But word counts are there because print journals have a page budget, and they want to ration it out carefully. Unless you can have a way of the references not appearing on the page, it seems reasonable to take them into account.

For electronic journals, letting the citations section be arbitrarily long seems perfectly fine. I don’t particularly find long lists of citations that helpful – journal articles don’t need to replicate PhilPapers categories – but there isn’t a harm there. But if current articles increase their citations, then fewer articles will be published in print journals.

Will Behun
Will Behun
8 years ago

I’m a little suspicious of the claim that we’re falling down on the job here. I admit I may not be as scrupulous as I could be, tracking down every instance of some particular argument or trope, but I don’t think that’s a reasonable standard for journal papers, and less so for blog posts or conference papers. I am certainly sympathetic to the claim that we ought to be doing a diligent “deep dive” when publishing a monograph, and our editors ought to be part of that practise; I think we are doing that in general, though. So this seems to me to be a little bit of a solution in search of a problem.

Jessica Wilson
Reply to  Will Behun
8 years ago

Extrapolating from my own experience and from that of many others I have spoken with, citation failures are common: pretty much any mid-career woman, even when comparatively prominent, will have examples to share, as will non-elite philosophers more generally. People are naturally often hesitant to go on the record about specific cases, though, especially when the perpetrators are well-placed, as they often are. Meena and I didn’t highlight specific cases because our goal was not to blame, but to motivate improved citation practices.

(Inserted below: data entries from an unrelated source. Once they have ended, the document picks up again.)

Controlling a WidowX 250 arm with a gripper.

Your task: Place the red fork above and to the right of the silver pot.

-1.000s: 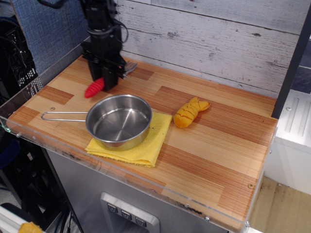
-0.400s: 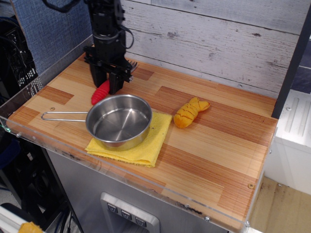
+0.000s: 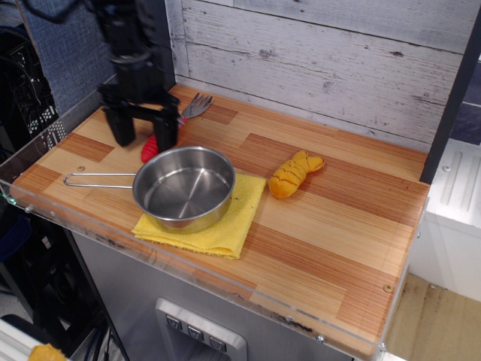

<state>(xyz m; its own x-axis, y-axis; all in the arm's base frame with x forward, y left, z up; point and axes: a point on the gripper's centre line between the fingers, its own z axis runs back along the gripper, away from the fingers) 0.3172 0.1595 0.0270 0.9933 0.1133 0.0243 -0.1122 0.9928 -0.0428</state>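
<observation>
The red fork (image 3: 151, 150) lies flat on the wooden table just behind the silver pot's far-left rim, with its grey tines (image 3: 197, 105) pointing toward the back wall. The silver pot (image 3: 184, 188) stands on a yellow cloth (image 3: 237, 220), its wire handle pointing left. My gripper (image 3: 145, 140) is open and empty, fingers pointing down at the table. Its right finger (image 3: 167, 130) stands in front of the middle of the fork and hides it. Its left finger stands apart to the left.
An orange-yellow ridged toy food piece (image 3: 293, 173) lies right of the pot. A whitewashed plank wall (image 3: 316, 60) runs along the back. A clear acrylic lip (image 3: 45, 210) edges the table's front and left side.
The jaws have opened and let go of the red fork, which now lies on the table. The gripper has shifted left and slightly toward the front.
</observation>
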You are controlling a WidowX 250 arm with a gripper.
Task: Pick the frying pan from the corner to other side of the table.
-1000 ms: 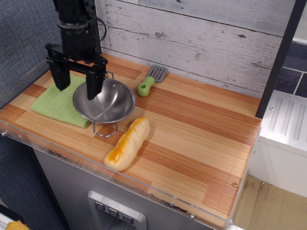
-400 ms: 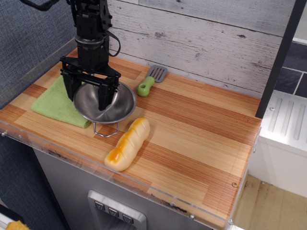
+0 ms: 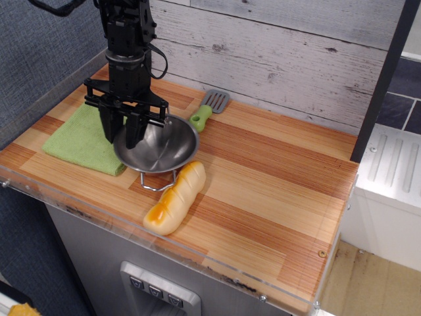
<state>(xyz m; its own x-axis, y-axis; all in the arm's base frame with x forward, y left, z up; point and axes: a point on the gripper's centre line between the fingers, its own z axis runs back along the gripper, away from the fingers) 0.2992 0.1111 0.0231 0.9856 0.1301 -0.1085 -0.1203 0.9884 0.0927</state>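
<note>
The claw [image 3: 123, 131] is clamping down on the left rim of the frying pan [image 3: 158, 146], its two dark fingers drawn close together with one reaching inside the bowl and the other sitting outside it, as far as this single view is showing. The task is looking as though it is only just getting under way: the grip on the rim is appearing to be made, but the pan is sitting near the left end of the tabletop [image 3: 276, 178], close to the corner, and nearly the whole crossing to the far right side is remaining to be done. Whether the pan is resting fully on the wood or being tipped slightly off it is hard to tell from here. The pan is lying directly beneath and just to the right of the claw, with its left edge meeting the green cloth [image 3: 75, 139], which is spreading out further left under the arm. One wire loop handle [image 3: 156, 182] is pointing toward the front edge, and the other is lying behind the bowl near the back. The bread loaf [image 3: 175, 198] is lying just beside the pan's front right rim, close enough that the wire handle is nearly touching it, so a sweep to the right is looking likely to nudge it. The green-handled spatula [image 3: 204, 111] is sitting just behind the pan's right rim, its handle end nearly touching it.
</note>
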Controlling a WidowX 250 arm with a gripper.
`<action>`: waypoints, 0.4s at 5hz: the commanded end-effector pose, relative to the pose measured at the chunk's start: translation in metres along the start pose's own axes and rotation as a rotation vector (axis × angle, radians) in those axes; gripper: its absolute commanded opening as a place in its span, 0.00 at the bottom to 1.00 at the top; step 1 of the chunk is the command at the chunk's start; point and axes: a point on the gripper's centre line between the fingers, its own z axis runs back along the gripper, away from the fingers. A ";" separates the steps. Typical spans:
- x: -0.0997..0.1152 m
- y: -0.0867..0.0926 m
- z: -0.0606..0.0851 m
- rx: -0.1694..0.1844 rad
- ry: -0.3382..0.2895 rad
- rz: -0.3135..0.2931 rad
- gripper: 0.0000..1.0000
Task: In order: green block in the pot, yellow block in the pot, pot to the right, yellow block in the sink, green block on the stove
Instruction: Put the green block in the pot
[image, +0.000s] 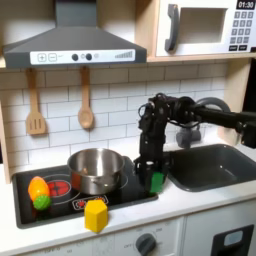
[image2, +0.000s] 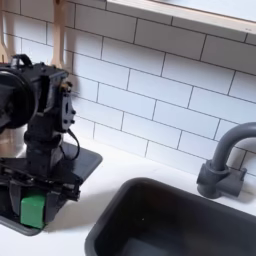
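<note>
1. My claw (image: 153, 178) is clamped on the green block (image: 157, 181) at the stove's (image: 125, 196) right edge.
2. The pot (image: 96, 170) sits beside it.
3. The yellow block (image: 95, 215) rests at the stove's front edge.

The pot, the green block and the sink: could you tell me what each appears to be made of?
The pot looks like polished metal: silver and reflective. The green block, between the gripper fingers, looks like matte painted wood or plastic; its flat, even colour leaves that open. The sink looks like moulded plastic, dark grey with rounded corners and a soft sheen, as does its faucet.
</note>
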 end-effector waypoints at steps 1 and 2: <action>0.002 0.001 0.027 -0.002 -0.056 0.023 0.00; 0.006 0.007 0.040 0.000 -0.096 0.041 0.00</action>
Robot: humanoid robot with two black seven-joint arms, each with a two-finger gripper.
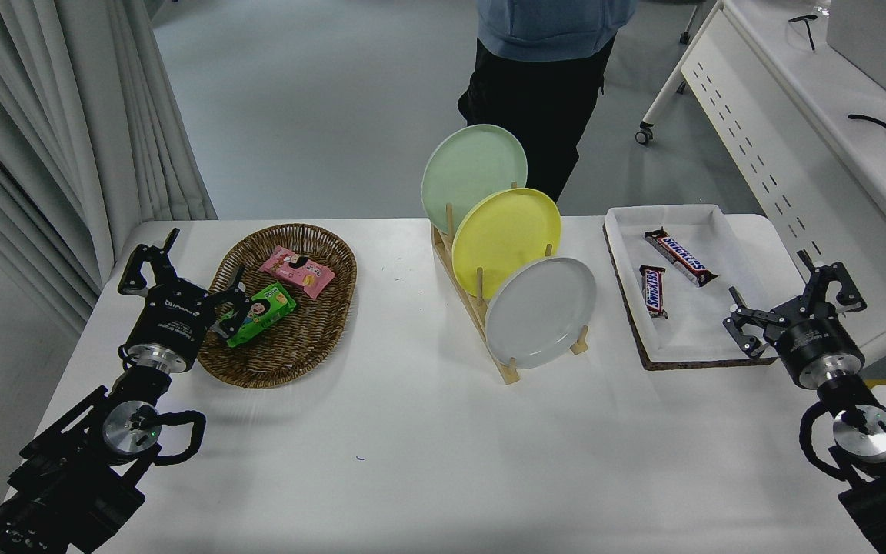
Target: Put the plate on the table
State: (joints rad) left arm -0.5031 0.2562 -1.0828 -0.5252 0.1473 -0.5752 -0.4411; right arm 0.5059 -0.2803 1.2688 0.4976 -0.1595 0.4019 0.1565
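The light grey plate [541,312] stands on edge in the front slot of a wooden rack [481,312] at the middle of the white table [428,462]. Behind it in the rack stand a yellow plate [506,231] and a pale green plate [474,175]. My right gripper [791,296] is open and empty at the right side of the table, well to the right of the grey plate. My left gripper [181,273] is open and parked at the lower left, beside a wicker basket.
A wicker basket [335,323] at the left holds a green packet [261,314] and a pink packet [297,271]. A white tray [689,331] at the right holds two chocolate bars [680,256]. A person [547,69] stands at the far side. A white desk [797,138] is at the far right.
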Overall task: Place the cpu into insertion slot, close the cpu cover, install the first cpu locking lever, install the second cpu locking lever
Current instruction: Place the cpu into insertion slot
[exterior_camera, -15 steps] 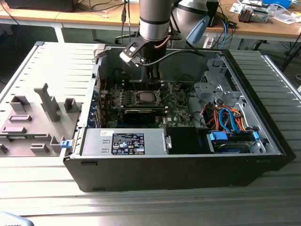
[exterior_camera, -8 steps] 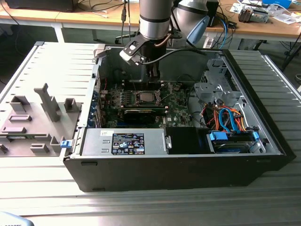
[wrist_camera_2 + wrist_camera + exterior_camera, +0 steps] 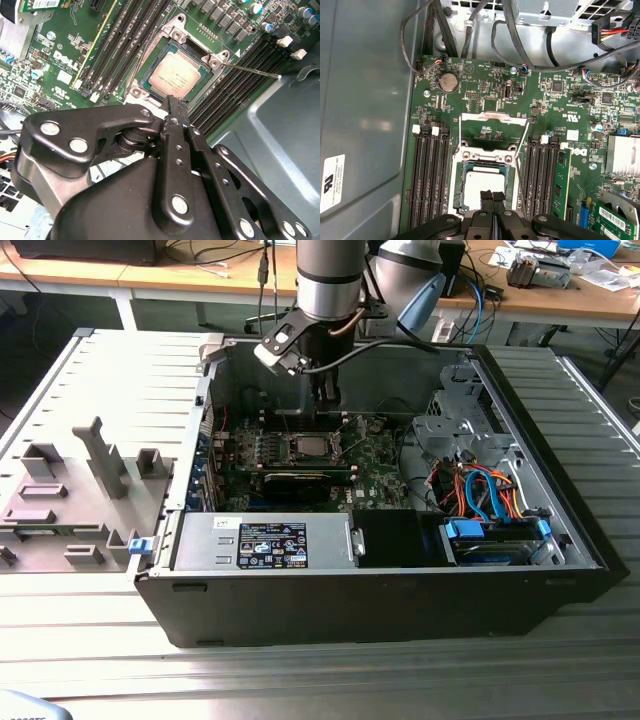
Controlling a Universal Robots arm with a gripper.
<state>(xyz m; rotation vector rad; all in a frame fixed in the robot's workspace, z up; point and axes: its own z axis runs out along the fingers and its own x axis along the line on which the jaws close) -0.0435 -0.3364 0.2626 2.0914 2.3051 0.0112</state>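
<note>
Silver-grey cpu inside insertion slot rim, cpu cover open

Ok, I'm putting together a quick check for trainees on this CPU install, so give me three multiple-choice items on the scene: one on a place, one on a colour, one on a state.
1. Where is the cpu?
A) outside the computer case
B) in the insertion slot
C) on the memory slots

2. What colour is the motherboard?
A) blue
B) red
C) green

3. How is the cpu cover?
A) open, tilted back off the slot
B) shut over the chip
C) taken out of the case

Answers:
1 B: the chip's silver face lies flat inside the slot's metal rim, with the gripper by its edge.
2 C: the board is green in both wrist views.
3 A: the frame stands back from the slot, and the board shows through its window.
</note>
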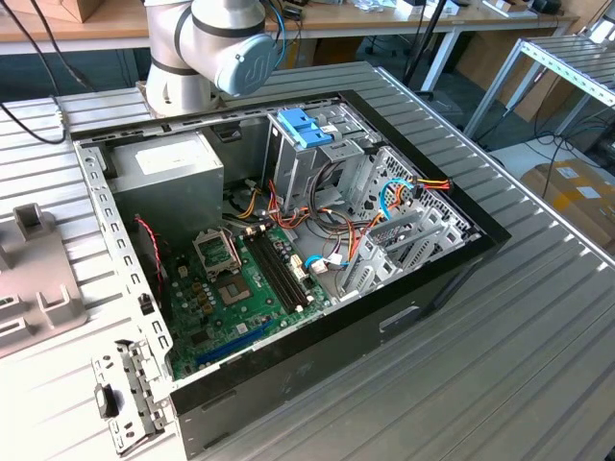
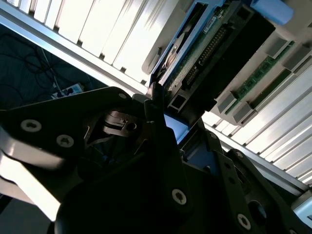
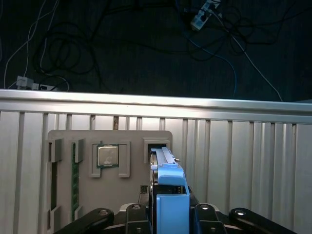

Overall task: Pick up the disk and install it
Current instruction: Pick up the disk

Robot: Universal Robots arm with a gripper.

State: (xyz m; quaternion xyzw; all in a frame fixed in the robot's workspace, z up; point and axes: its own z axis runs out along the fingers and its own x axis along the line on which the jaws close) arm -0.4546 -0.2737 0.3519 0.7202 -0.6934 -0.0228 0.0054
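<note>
The disk point(image 3: 170, 187) stands on edge between the two sides of the gripper point(image 3: 169, 214), its bright blue carrier facing the first wrist view. Its far end reaches down to a slot in a grey parts tray point(image 3: 68, 139). The gripper is clamped on it, the jaws pressed against the two broad faces. Whether the far end sits in the slot or hangs just above it is hard to tell.

In the second wrist view the disk's point(image 2: 204, 53) green circuit board shows, and the dark gripper point(image 2: 178, 124) closes around its near end.

Beside the disk's slot, the tray holds a square processor chip point(image 3: 107, 156) and a memory stick point(image 3: 75, 180) in their own recesses. The tray lies on a ribbed metal tabletop point(image 3: 243, 161). Past its edge, cables point(image 3: 146, 44) trail over a dark floor.

In the exterior view the tray point(image 1: 38, 279) sits at the exterior view's left edge. An open computer case point(image 1: 423, 288) lies beside it, with a paler blue bracket point(image 1: 306, 128) in its drive cage near the arm point(image 1: 226, 43).
</note>
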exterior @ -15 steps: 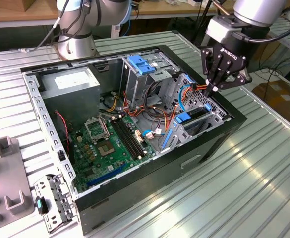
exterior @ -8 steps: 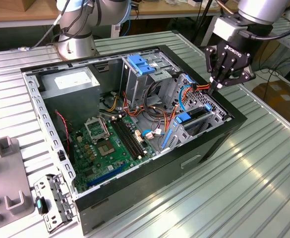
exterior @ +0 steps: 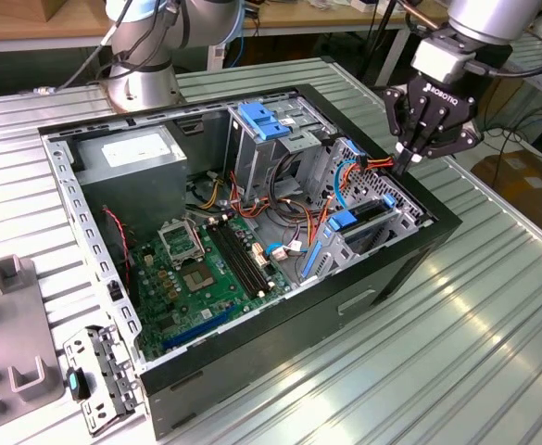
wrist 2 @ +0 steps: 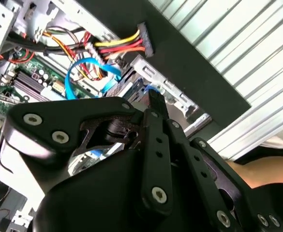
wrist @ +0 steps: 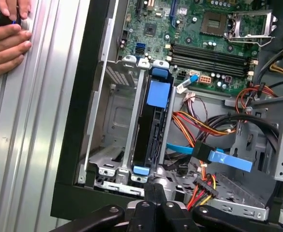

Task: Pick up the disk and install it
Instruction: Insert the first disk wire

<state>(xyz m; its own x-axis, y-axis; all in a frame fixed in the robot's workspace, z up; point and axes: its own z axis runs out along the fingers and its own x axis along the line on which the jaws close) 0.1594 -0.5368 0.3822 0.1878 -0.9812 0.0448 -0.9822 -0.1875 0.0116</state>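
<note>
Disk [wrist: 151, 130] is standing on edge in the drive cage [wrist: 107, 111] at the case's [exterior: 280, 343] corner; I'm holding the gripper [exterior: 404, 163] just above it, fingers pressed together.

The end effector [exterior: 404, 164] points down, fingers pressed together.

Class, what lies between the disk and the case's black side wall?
An unfilled metal drive bay lies between disk and black side wall, in the first wrist view.
</note>
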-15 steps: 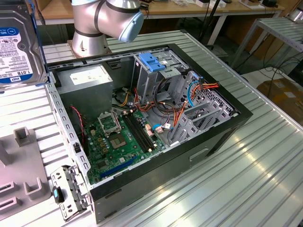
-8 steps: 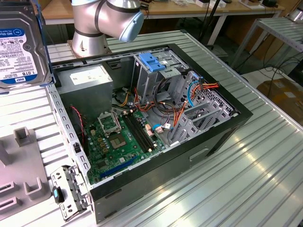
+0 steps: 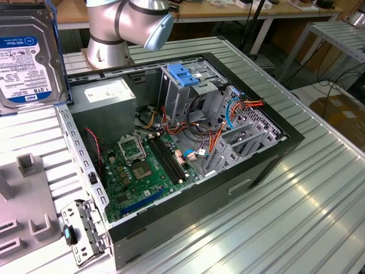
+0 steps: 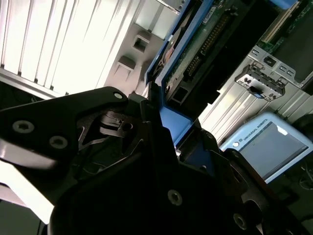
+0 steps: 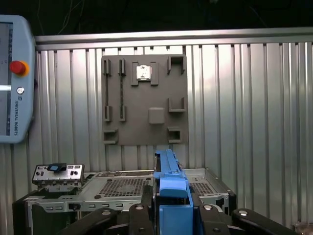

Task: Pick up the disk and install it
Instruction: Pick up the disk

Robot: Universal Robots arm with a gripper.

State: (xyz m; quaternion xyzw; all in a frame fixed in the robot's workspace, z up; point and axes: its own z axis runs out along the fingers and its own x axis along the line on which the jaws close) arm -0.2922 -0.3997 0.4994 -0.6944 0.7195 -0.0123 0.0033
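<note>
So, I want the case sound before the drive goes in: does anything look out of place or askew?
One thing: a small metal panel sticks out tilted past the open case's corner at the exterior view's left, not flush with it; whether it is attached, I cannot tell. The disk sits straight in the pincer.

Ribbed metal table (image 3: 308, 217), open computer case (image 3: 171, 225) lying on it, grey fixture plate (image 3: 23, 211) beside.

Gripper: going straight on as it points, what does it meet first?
Likely the grey plate beside the case, with the held disk touching first; depth is unclear.
</note>
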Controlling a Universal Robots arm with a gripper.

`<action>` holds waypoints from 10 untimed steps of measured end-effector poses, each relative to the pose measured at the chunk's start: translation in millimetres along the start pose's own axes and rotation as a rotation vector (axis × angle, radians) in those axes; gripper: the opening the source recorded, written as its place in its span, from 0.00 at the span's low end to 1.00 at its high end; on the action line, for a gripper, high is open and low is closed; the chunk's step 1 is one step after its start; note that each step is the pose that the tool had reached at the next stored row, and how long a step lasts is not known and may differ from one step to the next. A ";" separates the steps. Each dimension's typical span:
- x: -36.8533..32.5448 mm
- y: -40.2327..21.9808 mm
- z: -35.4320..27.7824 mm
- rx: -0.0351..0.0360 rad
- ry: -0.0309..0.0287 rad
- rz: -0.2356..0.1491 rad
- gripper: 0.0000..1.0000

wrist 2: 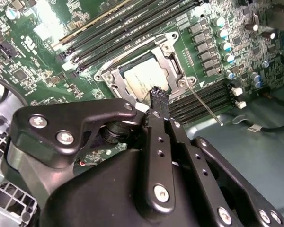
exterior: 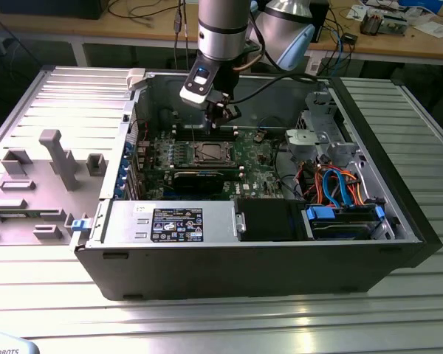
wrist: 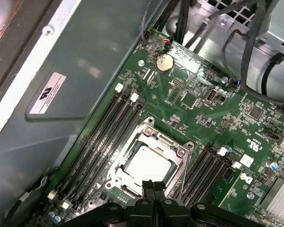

Still, if you want cases in point, here are two. One concerns the proper subset account of realization, which I discussed here: http://philosopherscocoon.typepad.com/the_campaign_for_better_c/2015/03/jessica-wilson-toronto-on-the-pedigree-of-the-subset-view-of-realization.html. A second is discussed at the start of ‘No Work for a Theory of Grounding’, where I observe that the revolutionary rhetoric of the original progenitors of this notion (short cut: since Quine, philosophers have ignored metaphysical dependence, focusing only on what exists or at best supervenience; but philosophers should attend to such dependence; so we bring you… primitive Grounding!) doesn’t bear any resemblance to actual dialectical reality.

Daniel
Daniel
8 years ago

In my experience, philosophers have a different reaction than other scholars to being cited. Philosophers are much more sensitive to the risk that their views are being misrepresented or not being captured at the level of specificity they deserve. And again in my experience, these complaints can be very frustrating to engage with. Each citation needs a paragraph to explain exactly what the view is and how it relates to your topic. And even then you might not satisfy the person you’re citing – and they can be pretty rude about telling you that!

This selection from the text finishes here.